Throughout 2020, Cadogan Contemporary is celebrating its 40th year as one of London's longest-standing Contemporary art galleries.
The gallery started in a small building in Pont Street where Christopher Burness lived and operated his book publishing business. In 1980, Christopher asked his good friend Rafael Valls, the Old Master dealer, to loan him some paintings to start exhibiting the ground floor. In no time, a small stable of contemporary artists had begun to feature in the gallery. With no previous experience in the art world and only a layman's passion for art, he plowed a slightly idiosyncratic furrow to establish a distinct identity, which down the years has resonated with artists and collectors alike.

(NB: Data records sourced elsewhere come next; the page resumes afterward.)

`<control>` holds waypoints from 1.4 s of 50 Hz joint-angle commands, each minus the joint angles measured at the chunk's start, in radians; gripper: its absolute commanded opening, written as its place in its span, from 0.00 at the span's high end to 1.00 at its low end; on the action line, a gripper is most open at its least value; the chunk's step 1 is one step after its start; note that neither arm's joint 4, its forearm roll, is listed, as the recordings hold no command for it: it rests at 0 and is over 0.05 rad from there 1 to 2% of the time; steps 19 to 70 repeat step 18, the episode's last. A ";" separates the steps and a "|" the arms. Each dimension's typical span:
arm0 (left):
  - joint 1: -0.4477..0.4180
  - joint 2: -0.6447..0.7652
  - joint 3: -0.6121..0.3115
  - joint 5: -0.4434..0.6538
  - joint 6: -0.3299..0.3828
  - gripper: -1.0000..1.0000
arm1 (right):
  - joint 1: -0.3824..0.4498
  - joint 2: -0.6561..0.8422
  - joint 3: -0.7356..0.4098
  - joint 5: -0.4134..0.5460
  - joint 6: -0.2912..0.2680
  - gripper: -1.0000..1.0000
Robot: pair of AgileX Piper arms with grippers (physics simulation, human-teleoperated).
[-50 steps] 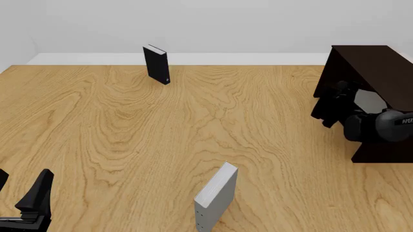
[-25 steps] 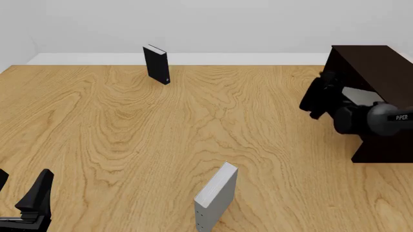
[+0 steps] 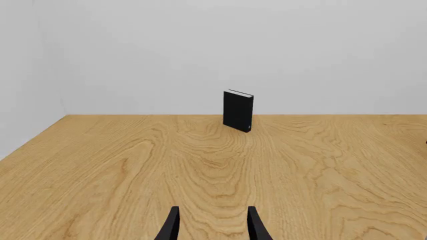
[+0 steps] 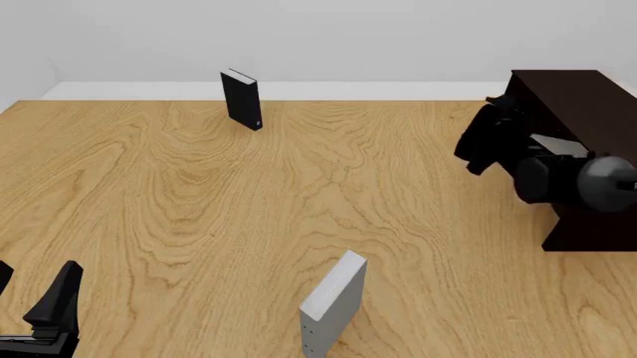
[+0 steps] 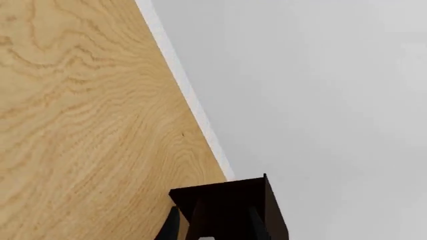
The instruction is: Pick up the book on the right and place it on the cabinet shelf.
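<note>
Left gripper [image 3: 212, 222]: jaws apart, empty, low over the table [image 4: 179, 201], wood grain, matte. Black book [image 4: 242, 99] upright at the far edge. Dotted grey book [image 4: 333, 302] upright up front, thin slab with a pale edge. Right gripper [image 4: 481, 142]: jaws apart, nothing clamped, just beside the cabinet [image 4: 582, 93], a dark boxy block of near-black wood. The book [image 4: 557, 144] is a plain grey slab showing inside the cabinet's open side, half hidden by the arm. Risk: the wrist sits very close, so any swing could clip the book or the cabinet edge and drag the book off the shelf.

Bright, even light (shadows barely visible), sharp.
</note>
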 commanded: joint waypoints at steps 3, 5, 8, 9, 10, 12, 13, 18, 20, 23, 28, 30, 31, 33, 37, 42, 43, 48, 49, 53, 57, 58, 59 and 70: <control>0.000 0.000 0.000 0.000 0.000 0.00 | 0.038 -0.109 0.034 0.045 0.072 0.00; 0.000 0.000 0.000 0.000 0.000 0.00 | 0.040 -0.122 0.040 0.049 0.081 0.00; 0.000 0.000 0.000 0.000 0.000 0.00 | 0.044 -0.137 0.046 0.059 0.097 0.00; 0.000 0.000 0.000 0.000 0.000 0.00 | 0.048 -0.144 0.051 0.060 0.103 0.00; 0.000 0.000 0.000 0.000 0.000 0.00 | 0.050 -0.146 0.054 0.061 0.105 0.00; 0.000 0.000 0.000 0.000 0.000 0.00 | 0.052 -0.154 0.062 0.062 0.112 0.00; 0.000 0.000 0.000 0.000 0.000 0.00 | 0.056 -0.158 0.064 0.068 0.119 0.00; 0.000 0.000 0.000 0.000 0.000 0.00 | 0.072 -0.182 0.074 0.082 0.137 0.00; 0.000 0.000 0.000 0.000 0.000 0.00 | 0.072 -0.182 0.074 0.082 0.137 0.00; 0.000 0.000 0.000 0.000 0.000 0.00 | 0.072 -0.182 0.074 0.082 0.137 0.00; 0.000 0.000 0.000 0.000 0.000 0.00 | 0.072 -0.182 0.074 0.082 0.137 0.00; 0.000 0.000 0.000 0.000 0.000 0.00 | 0.072 -0.182 0.074 0.082 0.137 0.00; 0.000 0.000 0.000 0.000 0.000 0.00 | 0.072 -0.182 0.074 0.082 0.137 0.00; 0.000 0.000 0.000 0.000 0.000 0.00 | 0.072 -0.182 0.074 0.082 0.137 0.00; 0.000 0.000 0.000 0.000 0.000 0.00 | 0.072 -0.182 0.074 0.082 0.137 0.00; 0.000 0.000 0.000 0.000 0.000 0.00 | 0.072 -0.182 0.074 0.082 0.137 0.00; 0.000 0.000 0.000 0.000 0.000 0.00 | 0.072 -0.182 0.074 0.082 0.137 0.00; 0.000 0.000 0.000 0.000 0.000 0.00 | 0.072 -0.182 0.074 0.082 0.137 0.00; 0.000 0.000 0.000 0.000 0.000 0.00 | 0.072 -0.182 0.074 0.082 0.137 0.00; 0.000 0.000 0.000 0.000 0.000 0.00 | 0.072 -0.182 0.074 0.082 0.137 0.00; 0.000 0.000 0.000 0.000 0.000 0.00 | 0.072 -0.182 0.074 0.082 0.137 0.00; 0.000 0.000 0.000 0.000 0.000 0.00 | 0.072 -0.182 0.074 0.082 0.137 0.00; 0.000 0.000 0.000 0.000 0.000 0.00 | 0.072 -0.182 0.074 0.082 0.137 0.00; 0.000 0.000 0.000 0.000 0.000 0.00 | 0.072 -0.182 0.074 0.082 0.137 0.00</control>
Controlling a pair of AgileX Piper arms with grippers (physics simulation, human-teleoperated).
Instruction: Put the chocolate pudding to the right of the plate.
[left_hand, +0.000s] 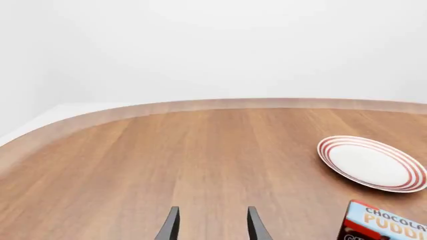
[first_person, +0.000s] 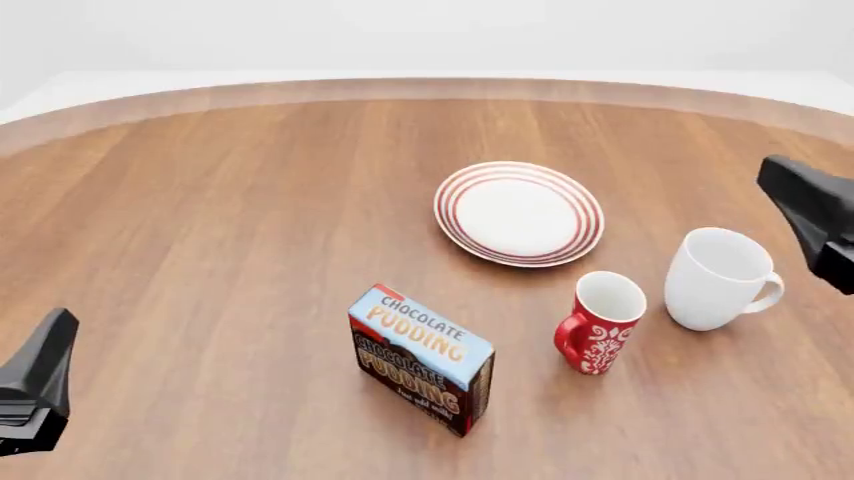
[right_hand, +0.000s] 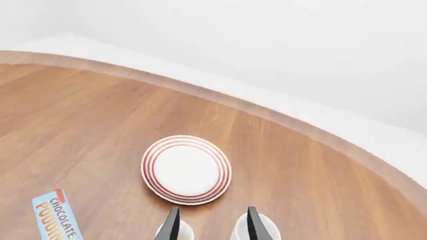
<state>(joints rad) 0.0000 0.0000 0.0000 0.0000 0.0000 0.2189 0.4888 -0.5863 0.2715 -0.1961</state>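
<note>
The chocolate pudding (first_person: 420, 360) box, light blue on top with dark sides, stands on the wooden table, nearer than the plate and to its left. It also shows in the left wrist view (left_hand: 383, 225) and the right wrist view (right_hand: 57, 217). The plate (first_person: 518, 213), white with red rings, lies at the table's middle and shows in both wrist views (left_hand: 372, 163) (right_hand: 186, 169). My left gripper (left_hand: 213, 226) is open and empty, far left of the box. My right gripper (right_hand: 213, 226) is open and empty, above the white mug.
A red patterned mug (first_person: 601, 322) stands right of the box, and a plain white mug (first_person: 718, 278) stands just right of it; both sit near and right of the plate. The table's curved far edge (first_person: 427, 88) runs behind. The left arm (first_person: 34, 395) and right arm (first_person: 814, 215) hang at the sides.
</note>
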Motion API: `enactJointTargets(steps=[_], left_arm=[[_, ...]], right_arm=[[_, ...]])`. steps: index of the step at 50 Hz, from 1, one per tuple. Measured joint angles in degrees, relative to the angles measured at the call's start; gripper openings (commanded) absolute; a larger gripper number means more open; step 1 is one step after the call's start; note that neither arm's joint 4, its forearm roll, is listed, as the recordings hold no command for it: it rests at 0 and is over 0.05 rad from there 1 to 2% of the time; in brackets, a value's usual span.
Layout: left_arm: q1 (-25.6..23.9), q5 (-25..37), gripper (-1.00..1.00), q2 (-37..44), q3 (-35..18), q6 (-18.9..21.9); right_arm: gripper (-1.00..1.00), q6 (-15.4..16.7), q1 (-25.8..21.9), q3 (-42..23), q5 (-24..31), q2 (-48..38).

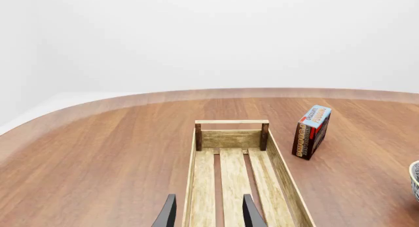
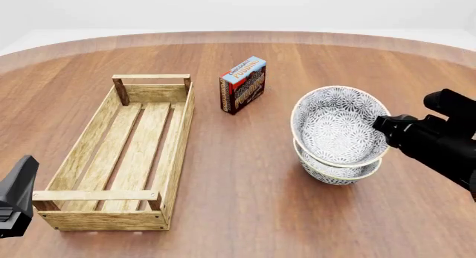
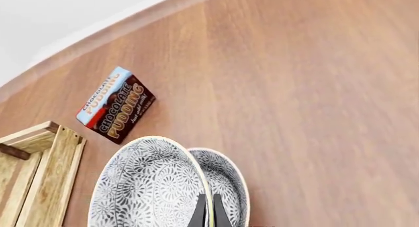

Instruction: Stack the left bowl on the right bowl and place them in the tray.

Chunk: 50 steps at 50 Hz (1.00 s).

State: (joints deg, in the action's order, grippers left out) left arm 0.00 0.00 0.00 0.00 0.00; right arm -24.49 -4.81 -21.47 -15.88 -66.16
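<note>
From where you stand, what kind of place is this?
Probably a simulated tabletop test scene, not a real kitchen: a bare wooden table against blank white, holding only two patterned bowls, a slatted tray and a pudding box.

A simulated tabletop scene, not a real room: a rounded wood table (image 2: 246, 202) stands in a blank white void with no walls or furnishings. Everything has a flat, clean rendered look. Only household props sit on it: a slatted tray (image 2: 89, 144), patterned bowls (image 2: 338, 130) and a pudding box (image 2: 243, 84).
</note>
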Motion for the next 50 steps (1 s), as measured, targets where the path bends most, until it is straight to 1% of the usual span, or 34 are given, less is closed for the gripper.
enactJointTargets(steps=[22, 23, 36, 50], left_arm=[[0.00, 0.00, 1.00, 0.00, 0.00, 0.00], [0.00, 0.00, 1.00, 0.00, 0.00, 0.00], [0.00, 0.00, 1.00, 0.00, 0.00, 0.00], [0.00, 0.00, 1.00, 0.00, 0.00, 0.00]], right_arm=[[-1.00, -1.27, 0.72, 2.90, -5.80, -4.38], [1.00, -1.26, 0.76, 2.98, -6.04, -4.61], [1.00, -1.08, 0.83, 3.46, -7.77, -5.89], [1.00, -0.92, 0.61, 3.64, -7.93, -5.59]])
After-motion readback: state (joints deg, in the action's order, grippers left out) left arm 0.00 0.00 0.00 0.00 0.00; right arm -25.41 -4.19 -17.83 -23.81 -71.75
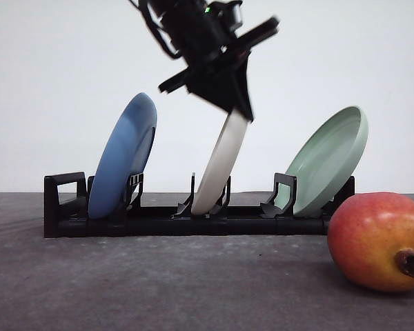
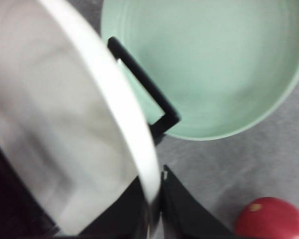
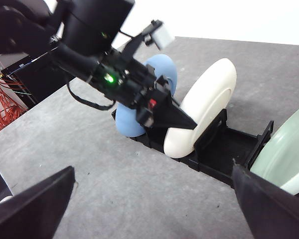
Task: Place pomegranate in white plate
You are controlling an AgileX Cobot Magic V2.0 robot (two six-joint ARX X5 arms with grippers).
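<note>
The pomegranate [image 1: 372, 238], red fading to orange-yellow with a dark calyx stub, lies on the grey table at the front right; the left wrist view catches it [image 2: 269, 219] too. The white plate [image 1: 221, 165] stands on edge in the middle slot of a black rack [image 1: 193, 224], leaning right. My left gripper [image 1: 238, 110] reaches down from above and is shut on the plate's upper rim, the rim [image 2: 139, 129] running between its fingers. In the right wrist view the left gripper [image 3: 187, 122] pinches the white plate [image 3: 204, 104]. My right gripper [image 3: 153, 174] hovers open over the table before the rack.
A blue plate [image 1: 124, 155] stands in the rack's left slot and a pale green plate [image 1: 328, 162] in the right slot, close to the white one. Bare grey table [image 1: 159, 283] stretches in front of the rack. Red cables [image 3: 5, 104] and dark equipment sit off the table's edge.
</note>
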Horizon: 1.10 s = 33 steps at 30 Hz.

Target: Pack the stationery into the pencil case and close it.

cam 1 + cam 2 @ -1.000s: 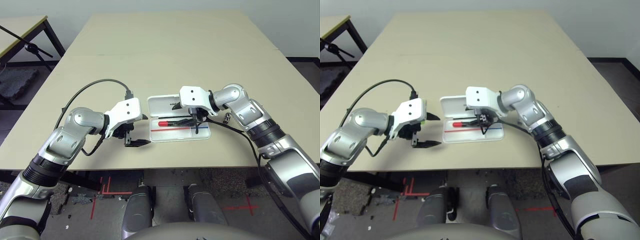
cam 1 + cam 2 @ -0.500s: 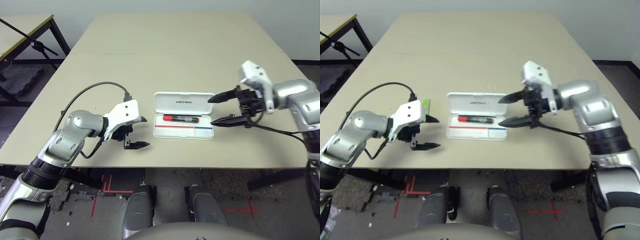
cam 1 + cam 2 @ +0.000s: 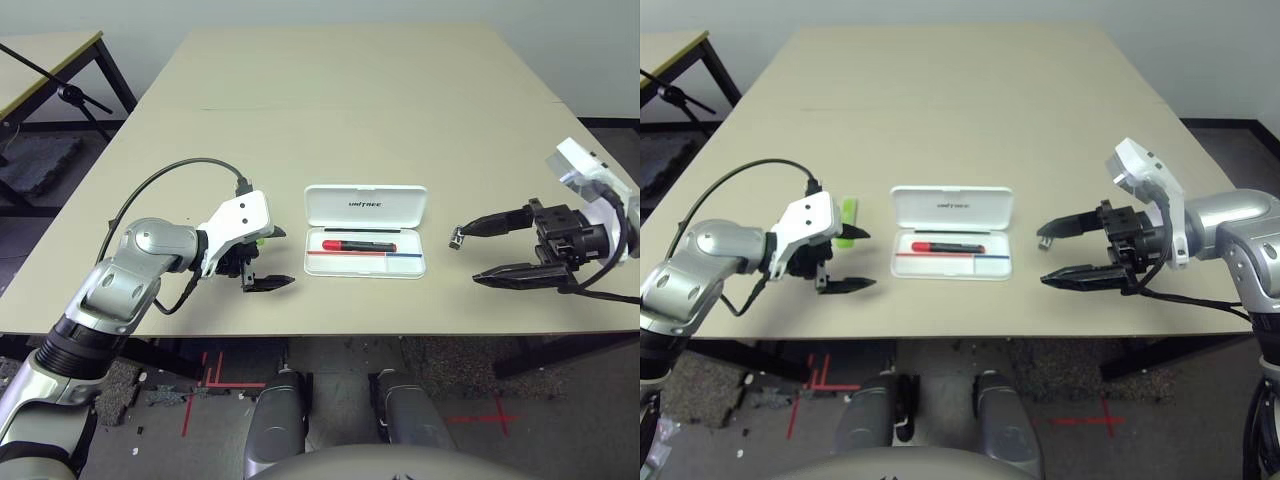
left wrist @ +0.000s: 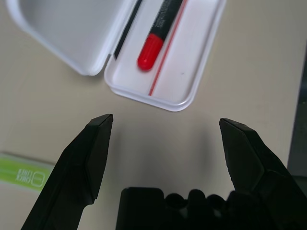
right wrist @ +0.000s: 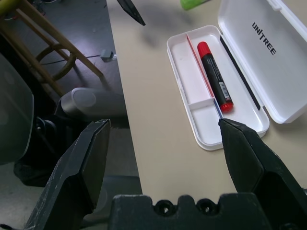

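With the red marker (image 5: 216,76) lying in the tray of the open pencil case (image 3: 364,263), the step in hand looks to be fetching the remaining stationery; the small metal piece (image 3: 457,238) lies on the table to the case's right, just beside a fingertip of the right gripper (image 3: 476,252), whose fingers are spread and empty; the green highlighter (image 3: 849,218) lies beside the left gripper (image 3: 872,260), also spread wide; the next move likely calls for lining up on the metal piece before pinching.
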Tool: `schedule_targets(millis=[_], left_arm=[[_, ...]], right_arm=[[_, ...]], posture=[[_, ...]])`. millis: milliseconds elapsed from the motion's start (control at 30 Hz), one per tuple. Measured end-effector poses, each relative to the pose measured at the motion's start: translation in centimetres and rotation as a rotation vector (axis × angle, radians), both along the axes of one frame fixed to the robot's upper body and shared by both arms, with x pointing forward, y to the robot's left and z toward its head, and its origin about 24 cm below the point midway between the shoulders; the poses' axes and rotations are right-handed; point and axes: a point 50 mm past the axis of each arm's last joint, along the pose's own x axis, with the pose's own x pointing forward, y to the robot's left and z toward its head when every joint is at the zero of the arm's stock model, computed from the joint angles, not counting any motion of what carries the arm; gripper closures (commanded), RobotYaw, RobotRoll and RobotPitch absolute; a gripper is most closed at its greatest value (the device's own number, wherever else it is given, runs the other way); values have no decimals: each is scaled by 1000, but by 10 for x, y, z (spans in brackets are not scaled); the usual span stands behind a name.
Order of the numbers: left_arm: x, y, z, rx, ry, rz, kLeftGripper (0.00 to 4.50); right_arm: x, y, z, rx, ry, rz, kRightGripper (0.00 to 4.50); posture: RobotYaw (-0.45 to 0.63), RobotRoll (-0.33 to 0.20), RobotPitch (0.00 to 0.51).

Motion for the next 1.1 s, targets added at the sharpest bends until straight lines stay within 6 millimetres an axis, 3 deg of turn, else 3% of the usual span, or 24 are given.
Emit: schedule_targets(millis=[267,367,533,767,1100], left_arm=[[22,8,10,-111,-8,355,0],[26,18,5,-138,29,542,0],[31,15,-4,-181,102,751,0],[41,2,-15,-235,114,941,0],[53,4,-31,-243,90,1120,0]], right_arm=[[4,3,-4,-7,-42,-24,33],[4,2,-6,-15,-46,-31,33],[5,5,-14,-18,-24,-19,33],[5,5,-15,-32,-27,-17,33],[5,8,-16,-17,-19,-20,33]], posture=[[-61,0,94],[-60,0,91],[-60,0,90],[-70,0,91],[-88,0,93]])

Over time, the gallery has come to represent generations of artists including: Sargy Mann, Deborah Tarr, Elise Ansel, Janette Kerr and Sam Lock, with whom Christopher has a powerful, shared aesthetic connection. His empathetic approach and distinct vision earned him a reputation for truth and reliability, with artists and collectors alike. His approach was fruitful and the gallery became a success. Burness worked closely with his artists to "allow them to really flex their artistic imaginations', yet he rarely tried to influence their work, stating: 'I think I always had an informal approach with my artists that was never like the 'usual' dealer artist relationship because I had no idea of what that meant or how it worked. I had experience with dealing with writers but never artists. In their case I was more interested in what was less easy to verbalise.'
Christopher's discerning taste and artist-led approach continues down the family line with his 29 year old son, Freddie, who has been Director of the galley since 2018. Freddie has built upon the strong foundations that his father laid, with an aesthetic sensibility refined through a life with artists. Just as Christopher did before him, Freddie is working closely with a new generation of artists and collectors. This includes the painter Sam Lock for whom he has found an international audience, enabling the artist to push his practice in bold new directions, and Deborah Tarr, whose popularity has afforded her the space and reassurance to develop paintings over extensive periods of time. Still in his twenties, Freddie is representative of a generation of young gallerists around the world who are rethinking traditional models and dealer/artists relations, to usher in a new dawn for the commercial art world, built on open communication, transparency and collaboration.